Corta la bocha
Renuncio a toda pretensión de originalidad: Zama es de las mejores películas de una directora que está muy por encima de sus contemporáneos.
Sin dudas Zama es una de las películas argentinas más esperadas de los últimos años. Lucrecia Martel probablemente sea la directora más consistente y singular de la camada surgida a fines de los ‘90 en el Nuevo Cine Argentino y hacía tiempo que no filmaba, después del fallido proyecto de adaptar El eternauta.
Pero además, Zama es la adaptación de una novela extraordinaria y de culto, difícil de llevar al cine (tanto por la historia que cuent como por cómo la cuenta), empresa en la que ya habían fracasado otros. Esta misma película tuvo problemas: el montaje se retrasó porque Lucrecia Martel terminó agotada luego del rodaje.
Con este panorama, y con el agregado de que la película terminó estrenándose fuera de competencia en el Festival de Venecia (es decir: el festival no la seleccionó para competir), ya sabemos que estamos ante una película distinta, difícil, de esos objetos que ya vienen complicados de entrada, demasiado prestigiosos desde el vamos.
Los críticos la vimos hace unas semanas, y en ese lapso hubo distintas opiniones. Pasó algo que siempre pasa: después de una primera oleada de entusiasmo y admiración, llegó la segunda de escepticismo y de “noesgrancosismo”. Ahora le toca al público, y eso es un enigma.
Yo quiero renunciar expresamente a toda pretensión de originalidad. Zama es de las mejores películas de una directora que está muy por encima de sus contemporáneos (hombres y mujeres, de todas las latitudes). Capta la esencia de la historia de la novela de Di Benedetto y la traduce al lenguaje cinematográfico en una trasposición que debería ser estudiada en todas las escuelas de cine. El barroquismo lingüístico de Di Benedetto (con sus frases vuelteras, y sus largos incisos) se transforma acá en barroquismo audiovisual: planos compuestos por varias capas a distintas profundidades (siempre pasan cosas en el fondo), y un sonido que ya es marca registrada de Martel desde La ciénaga, con diálogos que se oyen en un segundo plano y que contribuyen a construir un entramado sonoro muy trabajado.

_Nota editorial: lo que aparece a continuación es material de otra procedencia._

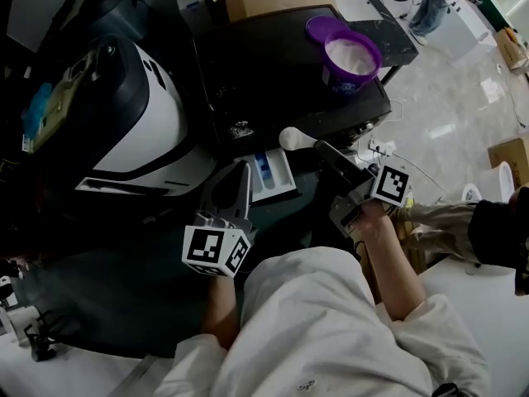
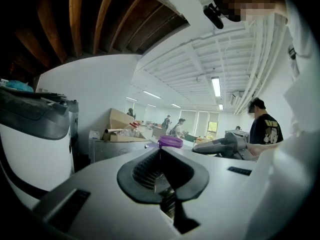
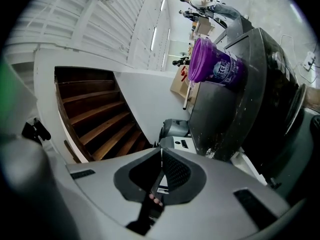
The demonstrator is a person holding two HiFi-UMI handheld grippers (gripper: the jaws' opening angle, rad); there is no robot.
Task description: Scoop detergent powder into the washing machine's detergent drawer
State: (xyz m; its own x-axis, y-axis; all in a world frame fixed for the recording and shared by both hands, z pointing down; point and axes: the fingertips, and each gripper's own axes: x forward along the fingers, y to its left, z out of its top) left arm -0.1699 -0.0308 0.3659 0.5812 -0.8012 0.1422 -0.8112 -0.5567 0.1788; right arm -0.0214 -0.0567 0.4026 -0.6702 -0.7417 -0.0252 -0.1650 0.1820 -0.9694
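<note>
Detergent drawer [image 1: 281, 180], white with blue insert, stands open; your right gripper [image 1: 321, 145] clamps a white plastic scoop [image 1: 291, 137]; your left gripper [image 1: 243, 167] has its fingers together

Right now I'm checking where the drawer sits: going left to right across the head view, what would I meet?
White appliance → left tool → drawer → tub.

The dark washing machine top [image 1: 273, 73] carries an open purple detergent tub [image 1: 351, 63] beside its lid [image 1: 322, 28].
</note>
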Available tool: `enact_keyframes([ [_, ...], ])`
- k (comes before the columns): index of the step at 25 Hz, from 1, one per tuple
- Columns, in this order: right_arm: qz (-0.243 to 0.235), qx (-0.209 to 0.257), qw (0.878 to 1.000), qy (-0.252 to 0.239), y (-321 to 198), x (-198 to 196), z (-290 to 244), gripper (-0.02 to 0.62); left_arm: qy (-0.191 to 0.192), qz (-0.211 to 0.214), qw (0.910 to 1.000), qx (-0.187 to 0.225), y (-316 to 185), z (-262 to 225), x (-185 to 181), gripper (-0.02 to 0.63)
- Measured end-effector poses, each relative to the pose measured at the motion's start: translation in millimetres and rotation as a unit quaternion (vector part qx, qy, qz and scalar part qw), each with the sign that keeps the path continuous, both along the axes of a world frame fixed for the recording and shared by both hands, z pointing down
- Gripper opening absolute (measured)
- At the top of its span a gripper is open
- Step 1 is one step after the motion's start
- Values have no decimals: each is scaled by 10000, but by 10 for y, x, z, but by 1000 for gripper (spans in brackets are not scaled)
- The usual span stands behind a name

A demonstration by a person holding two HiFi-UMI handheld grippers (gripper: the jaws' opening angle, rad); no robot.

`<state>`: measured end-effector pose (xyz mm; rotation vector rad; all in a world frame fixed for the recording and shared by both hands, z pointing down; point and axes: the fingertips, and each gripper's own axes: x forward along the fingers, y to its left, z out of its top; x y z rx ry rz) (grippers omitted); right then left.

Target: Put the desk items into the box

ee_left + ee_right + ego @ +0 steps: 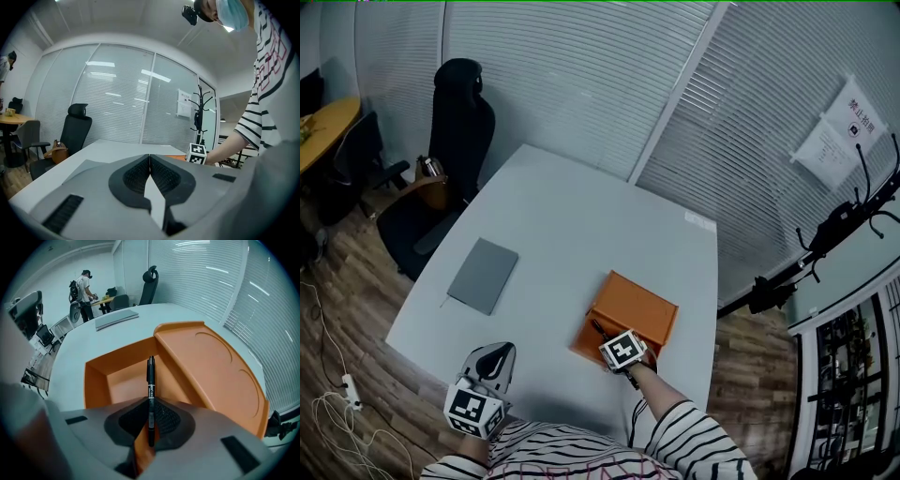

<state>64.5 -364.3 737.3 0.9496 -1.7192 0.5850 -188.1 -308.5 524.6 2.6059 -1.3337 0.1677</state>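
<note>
Notebook (pixel 483 275) lies flat on the table (pixel 572 206) at the left, not yet packed. The left gripper (pixel 494 354) hovers by the near edge, jaws pressed together on nothing. Further right, the right gripper (pixel 151 411) pinches a black pen (pixel 150 376) over the open orange box (pixel 96 380). It is best to lower the pen inside the walls, level it, then part the jaws.

On the table (pixel 572 234), a closed laptop (pixel 484 275) lies at the left and the open box (pixel 637 309) at the right, well apart. At the box's near side, the right gripper (pixel 150 416) holds a pen (pixel 150 380) over the box's compartment, with the lid beside it. The left gripper (pixel 499 352) sits at the table's front edge, left of the box. 1 office chair (pixel 455 122) stands beyond the far-left corner.
</note>
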Motion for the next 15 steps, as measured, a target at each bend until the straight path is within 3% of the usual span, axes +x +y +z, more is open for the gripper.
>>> enact_keyframes([
  [15,52,-103,9999,-97,8,-8,29,49,-2,27,9999,-100,60,66,35,23],
])
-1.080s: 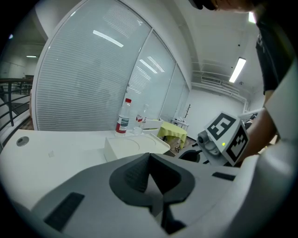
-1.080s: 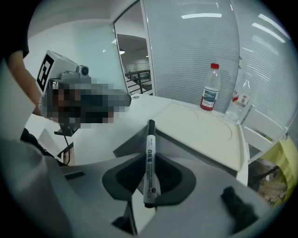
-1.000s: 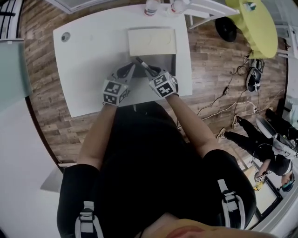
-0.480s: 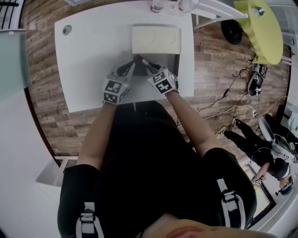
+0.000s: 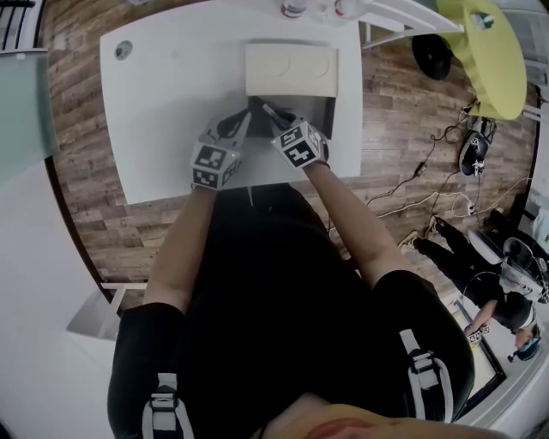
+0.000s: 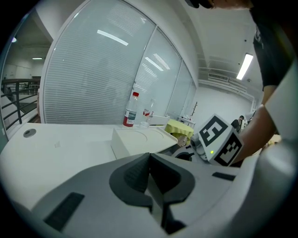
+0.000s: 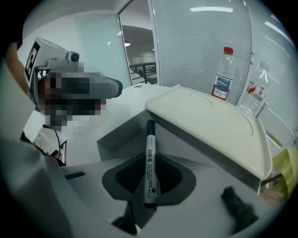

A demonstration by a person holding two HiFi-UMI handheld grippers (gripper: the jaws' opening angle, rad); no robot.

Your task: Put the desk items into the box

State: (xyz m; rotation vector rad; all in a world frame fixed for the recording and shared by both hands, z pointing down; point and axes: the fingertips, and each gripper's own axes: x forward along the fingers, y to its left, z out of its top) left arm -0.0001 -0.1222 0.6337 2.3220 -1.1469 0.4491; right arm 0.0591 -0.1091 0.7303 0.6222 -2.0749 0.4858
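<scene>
R gripper [image 7: 149, 186] is closed on a white marker [image 7: 149, 155] w/ black ends. The pen sits between the pads, and in the right gripper view its far end points to 12 o'clock, over the open part of the grey box [image 7: 114, 139]. In the head view the pen leans to approx. 11 o'clock, above the near part of the box.

A cream lid [image 5: 292, 70] lies across the 12 o'clock side of the box, so only the 6 o'clock half shows open.

L gripper [image 6: 150, 179]: jaws pressed together, nothing btw. them. It is just beside the box, at about 8 o'clock of it. I cannot tell if it touches the white desk [image 5: 167, 103].

Two bottles [image 5: 296, 8] stand at the 12 o'clock edge of the desk, behind the lid.
</scene>
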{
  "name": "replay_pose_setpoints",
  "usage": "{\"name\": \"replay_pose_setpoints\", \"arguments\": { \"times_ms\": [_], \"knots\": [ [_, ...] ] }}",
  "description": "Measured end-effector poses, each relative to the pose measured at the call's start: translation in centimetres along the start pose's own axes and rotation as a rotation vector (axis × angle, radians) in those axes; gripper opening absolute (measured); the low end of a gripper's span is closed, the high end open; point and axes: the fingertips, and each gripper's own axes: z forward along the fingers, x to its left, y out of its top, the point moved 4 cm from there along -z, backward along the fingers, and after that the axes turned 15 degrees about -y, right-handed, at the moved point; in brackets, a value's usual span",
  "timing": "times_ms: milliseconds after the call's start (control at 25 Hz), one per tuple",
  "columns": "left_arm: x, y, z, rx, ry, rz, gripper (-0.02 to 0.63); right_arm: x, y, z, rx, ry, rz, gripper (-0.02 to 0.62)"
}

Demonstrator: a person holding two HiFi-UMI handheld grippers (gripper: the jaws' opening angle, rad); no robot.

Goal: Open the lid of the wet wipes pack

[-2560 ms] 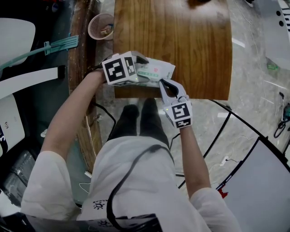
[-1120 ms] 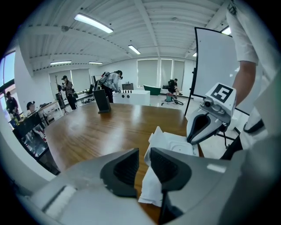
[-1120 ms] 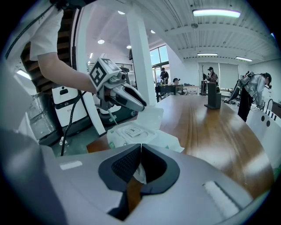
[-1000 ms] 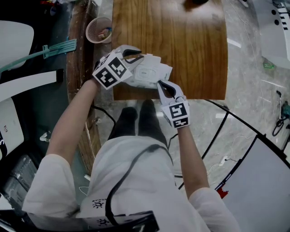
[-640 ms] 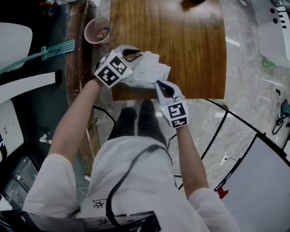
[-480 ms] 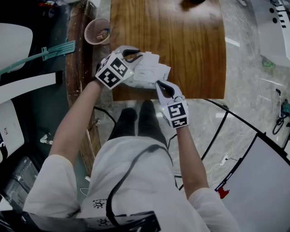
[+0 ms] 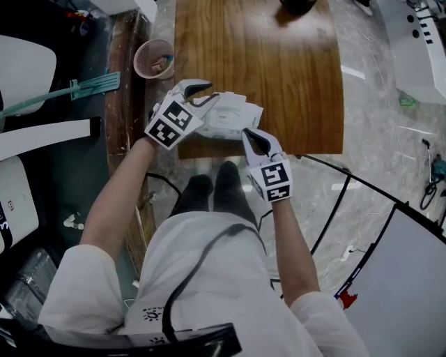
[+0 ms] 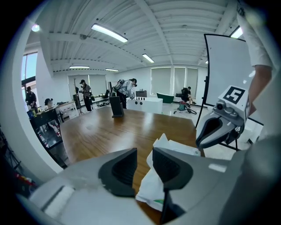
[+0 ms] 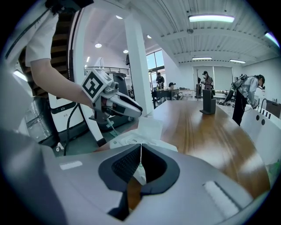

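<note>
The white wet wipes pack (image 7: 226, 120) lies at the near edge of the wooden table (image 7: 279, 56). Its lid (image 7: 233, 100) stands flipped up at the far side, and it shows as a white flap (image 9: 149, 127) in the right gripper view. My left gripper (image 7: 208, 93) hovers at the pack's left far corner. Its jaws are opening and nothing is between the pads (image 8: 125, 167). The pack (image 8: 151, 189) shows just beyond them. My right gripper (image 7: 249, 134) is shut on the pack's near right edge, with thin white film pinched between its pads (image 9: 127, 165).
A pink basket (image 7: 155, 59) sits on the floor left of the table. A dark object (image 7: 298, 5) stands at the table's far end. A green tool (image 7: 83, 87) lies further left. The person's legs are right below the table's near edge.
The pack's lid went from flat to flipped up. My left gripper, earlier closed at the lid, has parted its jaws and lifted slightly off it. The right gripper stayed put.
</note>
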Motion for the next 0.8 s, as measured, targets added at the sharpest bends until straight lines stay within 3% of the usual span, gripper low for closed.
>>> {"name": "replay_pose_setpoints", "arguments": {
  "times_ms": [320,800],
  "knots": [
    [-2.1,1.7,-3.4,-0.095,0.036,0.002,0.120,0.4,2.3,-2.4,-0.064,-0.057,0.034,0.012],
    [-6.8,3.8,-10.8,-0.284,0.094,-0.023,0.008,1.7,8.1,-8.5,-0.263,-0.174,0.127,0.009]
  ]
}}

Zama cuenta la historia de un funcionario criollo del Virreinato del Río de la Plata que espera, infructuosamente, una orden de la Corona para volver a su hogar con su mujer y sus hijos. La novela está dedicada “a las víctimas de la espera”, y Juan José Saer la ha catalogado como “anti novela histórica”, porque de alguna manera es la demostración de la imposibilidad de recuperar un tiempo pasado. Y el crítico de Variety Guy Lodge, a la pelícua, la catalogó como una “distopía colonial”. Como se ve, ambos “textos” (novela y película) consiguen lo mismo.
Don Diego de Zama (perfecto Daniel Giménez Cacho) es un pusilánime, un humillado, un tipo al que hoy llamaríamos “perdedor”. Pero sobre todo, es un pasivo que en sus pocos arranques de furia es torpe y violento. Y ese asentamiento a la vera del río está construído más para comunicar extrañeza que para simular realismo: colores fuertes, animales extraños, aborígenes maquillados. Podría decirse que esta reconstrucción que no es reconstrucción triunfa ahí donde Jauja fracasó. Claro que no era fácil.
En la segunda parte de la película, Zama se lanza en la búsqueda de un villano y la cosa se vuelve cada vez más pesadillesca. El relato toma envión y se estrella contra un final desgarrador. En cuanto a expectativas, es probable que al público le pase lo contrario que le pasó con la otra gran película argentina del año, La cordillera. La película de Santiago Mitre parecía (o simulaba) ser una cosa, y terminaba siendo otra. El giro era interesante, pero desorientó a muchos. Zama, en cambio, es fiel a sí misma hasta la desesperación, pero probablemente esté lejos de la sensibilidad del espectador medio. Sería una pena que no se animaran, porque la recompensa al final es grande.